À Beni, le forum de paix sur la problématique des ADF s’est clôturée jeudi. Pendant trois jours, différents acteurs sociopolitiques, militaires et sécuritaires nationaux et étrangers ont réfléchi sur les stratégies, les causes de persistance des massacres dans la zone.
C’est le président de l’Assemblée nationale qui a clôturé les assises, en présence du chef d’Etat-major général adjoint des FARDC et des membres de la MONUSCO.
À l’issue des échanges, Aimé Boji a pris l’engagement solennel de veiller à la transformation effective des résolutions adoptées en actions concrètes sur le terrain. Organisé dans un contexte sécuritaire encore fragile, ce forum a réuni des autorités politico-administratives, des leaders communautaires, des représentants de la société civile ainsi que des acteurs sécuritaires.
Les discussions ont porté sur la restauration de l’autorité de l’État, le renforcement de la cohésion sociale et la protection des populations civiles.
« Il ne s’agit pas seulement de formuler des vœux pieux, mais de traduire ces résolutions en propositions de lois, en mécanismes de contrôle parlementaire et en actions gouvernementales concrètes », a-t-il déclaré.
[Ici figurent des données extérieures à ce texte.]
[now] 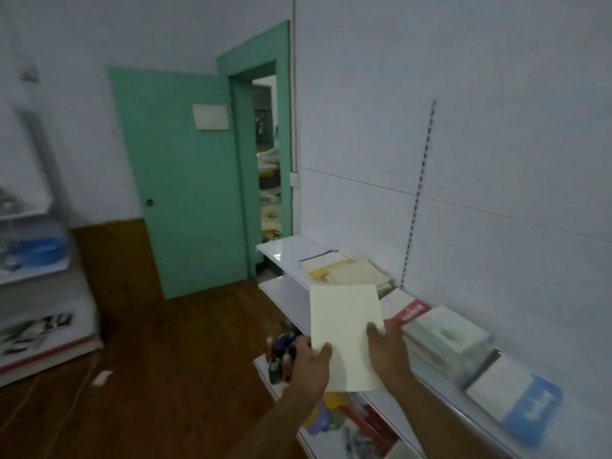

La ville de Beni demeure l’une des zones les plus affectées par les violences armées dans la province du Nord-Kivu. Face à cette réalité, les participants ont insisté sur la nécessité d’un suivi rigoureux des engagements pris, notamment en matière de sécurité, de justice pour les victimes et de développement local.
Plusieurs résolutions phares ont été adoptées, parmi lesquelles le renforcement des moyens alloués aux forces de défense et de sécurité, l’accélération des programmes de désarmement et de réinsertion, ainsi que l’intensification du dialogue intercommunautaire.
Le président de l’Assemblée nationale, aimé Boji a également promis d’instaurer un mécanisme d’évaluation périodique afin de mesurer l’état d’avancement de la mise en œuvre des recommandations. Une commission parlementaire pourrait être mise à contribution pour assurer un contrôle régulier de l’action gouvernementale dans la région.
Pour les habitants de Beni, longtemps éprouvés par les conflits, ce forum suscite un espoir prudent. Beaucoup attendent désormais des actes concrets et visibles, capables d’améliorer durablement la sécurité et les conditions de vie.
Ce forum de paix s’inscrit dans une dynamique nationale visant à ramener la stabilité dans l’est du pays, où les défis sécuritaires restent nombreux. Reste à savoir si les engagements pris se traduiront rapidement en changements tangibles sur le terrain.